While visiting the Nasa community of San José del Guayabal in Cajibío, Cauca in summer 2001, I was invited to participate in a shamanic ritual aimed at protecting residents against armed actors operating in the vicinity. The people of San José moved to Cajibío in the wake of a 1994 earthquake and landslide that devastated Tierradentro, their resguardo. With their transfer from the largely Nasa environment of Tierradentro to Cajibío, a region long marked by peasant land struggles and violent conflicts, the people of San José were confronted by the simultaneous presence of two guerrilla organizations--Revolutionary Armed Forces of Colombia (FARC) and the National Liberation Army (ELN). Cajibío borders the Pacific coastal plane and the intermountain valley in which the provincial capital of Popayán is located, thus serving as a vital corridor for the movement of all armed actors. Faced by immanent danger, residents of San José, like other Nasa communities, felt the need to establish a buffer to protect themselves from the turbulence of their new home.

Together with the inhabitants of the village, which is built in a line along the bottom of a ridge, I spent the night chewing coca and medicinal herbs while a shaman from Tierradentro monitored the dangers confronting the community by reading bodily signs. In the early morning we descended to the village, carrying small rocks, and we were instructed to blow coca against all of San José’s enemies--the Colombian army and police, the guerrillas, the paramilitary, and the gringos. My participation in ensuring protection against the latter, who threatened to fumigate Tierradentro’s poppy fields under the auspices of Plan Colombia, was greeted with humor, although the ritual was extremely serious. While Cajibío has been awash in hostility since the ritual, Guayabal has remained shielded from the carnage, protected as much by shamanic intervention as by intercession on the part of community authorities, who have managed to keep the guerrillas and the paramilitary out of the village. Like the Colombian elite, who shield themselves with armed guards and gated communities, Guayabal produced with these shamanic rituals what the indigenous movement jokingly calls an "armored car" for crossing the Colombian landscape.

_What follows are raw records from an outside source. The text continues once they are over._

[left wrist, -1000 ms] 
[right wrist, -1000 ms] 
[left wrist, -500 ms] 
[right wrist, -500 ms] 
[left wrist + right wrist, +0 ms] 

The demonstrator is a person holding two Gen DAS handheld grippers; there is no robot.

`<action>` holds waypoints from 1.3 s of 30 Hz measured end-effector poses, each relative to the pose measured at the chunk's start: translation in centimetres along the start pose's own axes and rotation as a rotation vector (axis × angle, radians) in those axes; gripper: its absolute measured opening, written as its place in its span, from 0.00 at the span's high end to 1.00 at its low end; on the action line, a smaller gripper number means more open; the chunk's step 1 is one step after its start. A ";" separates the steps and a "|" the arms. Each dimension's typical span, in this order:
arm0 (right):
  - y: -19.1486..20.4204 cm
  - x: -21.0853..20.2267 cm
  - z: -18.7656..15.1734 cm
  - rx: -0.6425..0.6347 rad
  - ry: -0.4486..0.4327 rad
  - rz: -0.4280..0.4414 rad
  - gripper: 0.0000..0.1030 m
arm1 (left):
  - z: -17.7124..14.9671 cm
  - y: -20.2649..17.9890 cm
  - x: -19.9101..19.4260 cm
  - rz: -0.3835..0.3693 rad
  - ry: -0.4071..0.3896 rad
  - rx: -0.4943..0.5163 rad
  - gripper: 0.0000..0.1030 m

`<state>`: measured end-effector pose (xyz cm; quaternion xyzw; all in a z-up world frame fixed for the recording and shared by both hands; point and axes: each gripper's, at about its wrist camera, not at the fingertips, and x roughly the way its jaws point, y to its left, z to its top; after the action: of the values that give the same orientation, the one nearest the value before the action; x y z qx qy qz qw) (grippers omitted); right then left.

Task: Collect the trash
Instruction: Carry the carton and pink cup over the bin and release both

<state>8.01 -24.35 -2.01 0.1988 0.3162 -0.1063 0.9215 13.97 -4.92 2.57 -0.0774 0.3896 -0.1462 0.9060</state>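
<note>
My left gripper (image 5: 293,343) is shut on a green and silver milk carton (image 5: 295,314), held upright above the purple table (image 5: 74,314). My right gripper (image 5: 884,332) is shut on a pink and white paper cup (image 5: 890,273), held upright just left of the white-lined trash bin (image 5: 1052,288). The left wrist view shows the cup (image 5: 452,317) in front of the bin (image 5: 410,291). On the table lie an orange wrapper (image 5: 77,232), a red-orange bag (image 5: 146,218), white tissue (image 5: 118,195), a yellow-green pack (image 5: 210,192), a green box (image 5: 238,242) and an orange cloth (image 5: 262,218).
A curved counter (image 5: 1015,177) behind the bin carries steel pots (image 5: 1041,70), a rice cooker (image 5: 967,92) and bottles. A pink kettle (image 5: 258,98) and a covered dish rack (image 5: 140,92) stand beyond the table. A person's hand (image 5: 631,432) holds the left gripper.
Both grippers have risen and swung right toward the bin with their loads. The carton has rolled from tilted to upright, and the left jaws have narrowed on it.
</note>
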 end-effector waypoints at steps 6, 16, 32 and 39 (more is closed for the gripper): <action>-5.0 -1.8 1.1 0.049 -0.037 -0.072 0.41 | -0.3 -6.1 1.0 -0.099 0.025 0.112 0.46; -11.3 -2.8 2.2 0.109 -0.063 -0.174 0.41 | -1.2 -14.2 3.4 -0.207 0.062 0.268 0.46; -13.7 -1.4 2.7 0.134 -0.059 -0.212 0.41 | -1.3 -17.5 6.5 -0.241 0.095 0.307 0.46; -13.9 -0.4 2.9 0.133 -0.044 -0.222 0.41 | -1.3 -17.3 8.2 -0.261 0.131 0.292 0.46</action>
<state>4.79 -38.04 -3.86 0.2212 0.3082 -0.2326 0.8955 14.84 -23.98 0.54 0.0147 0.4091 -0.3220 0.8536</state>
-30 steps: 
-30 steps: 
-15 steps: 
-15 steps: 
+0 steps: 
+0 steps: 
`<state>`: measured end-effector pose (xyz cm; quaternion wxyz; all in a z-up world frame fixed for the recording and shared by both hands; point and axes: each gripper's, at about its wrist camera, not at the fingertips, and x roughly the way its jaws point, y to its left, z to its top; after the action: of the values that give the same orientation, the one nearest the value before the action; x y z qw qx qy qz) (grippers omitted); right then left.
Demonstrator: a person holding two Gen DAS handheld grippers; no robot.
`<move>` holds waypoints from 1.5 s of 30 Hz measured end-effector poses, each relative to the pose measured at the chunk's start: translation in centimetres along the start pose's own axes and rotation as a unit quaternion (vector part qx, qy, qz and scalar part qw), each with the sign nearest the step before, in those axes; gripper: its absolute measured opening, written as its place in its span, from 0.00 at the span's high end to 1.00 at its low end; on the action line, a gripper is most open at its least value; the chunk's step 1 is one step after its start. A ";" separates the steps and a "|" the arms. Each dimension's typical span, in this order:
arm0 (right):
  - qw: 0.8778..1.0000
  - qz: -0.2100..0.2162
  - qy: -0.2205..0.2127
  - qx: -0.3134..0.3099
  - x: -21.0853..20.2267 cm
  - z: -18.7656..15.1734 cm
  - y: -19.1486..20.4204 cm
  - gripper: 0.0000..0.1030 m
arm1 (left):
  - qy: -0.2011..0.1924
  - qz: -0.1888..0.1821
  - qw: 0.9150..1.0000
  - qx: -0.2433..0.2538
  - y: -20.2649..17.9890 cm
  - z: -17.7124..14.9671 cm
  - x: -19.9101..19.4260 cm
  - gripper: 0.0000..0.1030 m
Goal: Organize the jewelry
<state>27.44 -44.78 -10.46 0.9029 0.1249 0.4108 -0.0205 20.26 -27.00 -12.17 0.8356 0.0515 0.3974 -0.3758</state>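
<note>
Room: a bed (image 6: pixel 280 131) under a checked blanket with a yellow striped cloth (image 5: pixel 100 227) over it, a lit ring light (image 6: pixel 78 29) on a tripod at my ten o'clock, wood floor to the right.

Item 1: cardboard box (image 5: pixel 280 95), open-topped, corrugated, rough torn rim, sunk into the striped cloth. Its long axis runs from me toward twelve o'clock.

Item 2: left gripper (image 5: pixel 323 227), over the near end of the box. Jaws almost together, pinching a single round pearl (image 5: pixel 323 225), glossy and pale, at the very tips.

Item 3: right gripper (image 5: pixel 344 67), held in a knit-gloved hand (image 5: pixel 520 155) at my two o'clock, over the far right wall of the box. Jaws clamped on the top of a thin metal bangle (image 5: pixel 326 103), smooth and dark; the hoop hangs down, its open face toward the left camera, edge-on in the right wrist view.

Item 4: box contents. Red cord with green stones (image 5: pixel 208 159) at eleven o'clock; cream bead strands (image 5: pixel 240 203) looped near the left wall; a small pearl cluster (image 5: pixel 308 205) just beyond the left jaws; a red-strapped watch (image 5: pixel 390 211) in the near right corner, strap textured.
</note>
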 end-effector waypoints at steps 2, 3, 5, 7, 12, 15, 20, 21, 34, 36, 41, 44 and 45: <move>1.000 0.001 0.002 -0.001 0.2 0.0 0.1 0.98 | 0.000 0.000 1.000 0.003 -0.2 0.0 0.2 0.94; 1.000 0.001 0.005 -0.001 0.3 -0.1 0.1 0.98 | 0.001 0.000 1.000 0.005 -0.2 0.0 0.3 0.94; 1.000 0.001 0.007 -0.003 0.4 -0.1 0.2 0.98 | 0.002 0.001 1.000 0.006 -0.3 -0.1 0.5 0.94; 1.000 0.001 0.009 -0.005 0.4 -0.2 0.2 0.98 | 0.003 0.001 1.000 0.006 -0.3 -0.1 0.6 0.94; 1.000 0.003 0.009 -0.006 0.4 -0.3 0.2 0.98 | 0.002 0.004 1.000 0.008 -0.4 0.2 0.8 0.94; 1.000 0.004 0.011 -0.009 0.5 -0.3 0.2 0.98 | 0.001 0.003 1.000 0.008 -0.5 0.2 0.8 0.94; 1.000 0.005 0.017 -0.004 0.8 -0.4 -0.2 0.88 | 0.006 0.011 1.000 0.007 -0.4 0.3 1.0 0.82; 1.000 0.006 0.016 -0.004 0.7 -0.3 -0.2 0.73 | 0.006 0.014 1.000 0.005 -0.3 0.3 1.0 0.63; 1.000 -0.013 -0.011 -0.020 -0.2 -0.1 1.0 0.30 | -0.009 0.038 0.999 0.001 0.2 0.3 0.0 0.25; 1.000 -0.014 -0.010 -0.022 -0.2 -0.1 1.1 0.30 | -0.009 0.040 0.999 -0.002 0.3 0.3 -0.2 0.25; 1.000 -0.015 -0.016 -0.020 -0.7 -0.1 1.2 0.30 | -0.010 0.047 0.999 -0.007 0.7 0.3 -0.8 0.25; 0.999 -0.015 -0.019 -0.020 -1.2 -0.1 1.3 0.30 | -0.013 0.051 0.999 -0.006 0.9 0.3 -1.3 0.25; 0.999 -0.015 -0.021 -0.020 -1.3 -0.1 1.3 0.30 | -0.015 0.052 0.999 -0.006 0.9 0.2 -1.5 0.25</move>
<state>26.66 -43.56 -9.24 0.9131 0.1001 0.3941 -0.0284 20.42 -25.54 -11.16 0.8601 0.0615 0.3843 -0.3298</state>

The effectiveness of shamanic ritual resides in the reestablishment of cosmic harmony, one of its immediate outcomes, and fortifies communities against outside aggression. CRIC, AICO, and indigenous organizations throughout Colombia have also emphasized cultural revitalization as a political goal that contributes to achieving a specifically indigenous understanding of autonomy, unity, and territory, three of the most basic principles that underlie Native political organizing. Fundamental to the revitalization process is the reintroduction of a holistic ideology that merges politics with spirituality. Attention to the cosmic implications of political acts is emphasized in public meetings in which the nature of indigenous territorial control is debated and the future of indigenous autonomy is imagined. Shamans play an active role in most activities of these organizations, from the selection of the leadership and times and places for land claims, to the development of the curricula of local schools and the provision of health care in communities. As shamans put young people in touch with the complex balance of the cosmos, they hope the youth will be able to better weigh their alternatives, and choose to work with their communities instead of migrating to cities or joining guerrilla groups. At regional and national indigenous meetings addressing violence in Native communities, discussion revolved around the need to deepen indigenous people’s engagement with their supernatural environment. In discussion groups held at the November 2001 Congress of Indigenous Peoples of Colombia, in response to heightening attacks against Native communities, cultural education and ritual participation in particular were repeatedly emphasized as a strategies for indigenous survival.

Guardias Indígenas 

Soon after my experience in Cajibío, a friend invited me to visit López Adentro, an interethnic settlement that was established in the 1980s when indigenous militants and their Afrocolombian allies occupied a sugar plantation (Espinosa 1996). López Adentro is located in northern Cauca, within the resguardo of Corinto, where agribusiness maintains an iron grip on vast sugar plantations and where large landowners have historically employed violent means to suppress the militancy of native peoples, Afrocolombians, and peasants. Corinto is a well-known center of armed conflict, a territory disputed by the paramilitary and FARC. The indigenous movement of this region has mourned the loss of many of its leaders, the most well known being Álvaro Ulcué, the Nasa priest of Toribío, who was gunned down in 1984 in the city of Santander de Quilichao by a police agent whom the movement feels was paid by the large landowners of the region. More recently, Cristóbal Sécue, a former president of CRIC, was murdered in 2001 by individuals identified by the community as members of the militias affiliated with FARC.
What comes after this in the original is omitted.